Your answer must be an exact copy of the listing.

--- Dataset content ---

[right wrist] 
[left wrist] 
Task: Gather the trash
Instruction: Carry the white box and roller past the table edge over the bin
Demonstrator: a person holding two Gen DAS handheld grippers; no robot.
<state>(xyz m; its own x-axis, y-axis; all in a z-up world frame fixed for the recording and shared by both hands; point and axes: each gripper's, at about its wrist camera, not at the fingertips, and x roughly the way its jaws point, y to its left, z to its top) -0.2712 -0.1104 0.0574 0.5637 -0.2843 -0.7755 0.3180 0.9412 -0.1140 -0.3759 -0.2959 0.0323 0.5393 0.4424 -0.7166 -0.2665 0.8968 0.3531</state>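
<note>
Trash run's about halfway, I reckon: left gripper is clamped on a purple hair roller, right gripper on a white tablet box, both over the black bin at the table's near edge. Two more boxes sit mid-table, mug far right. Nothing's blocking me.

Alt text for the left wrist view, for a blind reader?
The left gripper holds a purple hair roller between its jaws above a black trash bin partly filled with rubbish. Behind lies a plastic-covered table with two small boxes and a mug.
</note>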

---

■ Solved problem ■
[right wrist] 
[left wrist] 
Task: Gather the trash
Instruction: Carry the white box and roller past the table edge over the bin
Demonstrator: a person holding two Gen DAS handheld grippers; no robot.
<state>(xyz m; its own x-axis, y-axis; all in a z-up world frame fixed for the recording and shared by both hands; point and axes: each gripper's, at about its wrist camera, not at the fingertips, and x roughly the way its jaws point, y to its left, z to its top) -0.2712 -0.1104 0.0574 0.5637 -0.2843 -0.7755 0.3180 0.9412 -0.1140 -0.3759 -0.2959 0.0323 0.5393 0.4424 -0.7166 -0.2665 0.8968 0.3531</state>
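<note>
Trash run's about halfway, I reckon: left gripper is clamped on a purple hair roller, right gripper on a white tablet box, both over the black bin at the table's near edge. Two more boxes sit mid-table, mug far right. Nothing's blocking me.

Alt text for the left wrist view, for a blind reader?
The left gripper holds a purple hair roller between its jaws above a black trash bin partly filled with rubbish. Behind lies a plastic-covered table with two small boxes and a mug.
</note>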

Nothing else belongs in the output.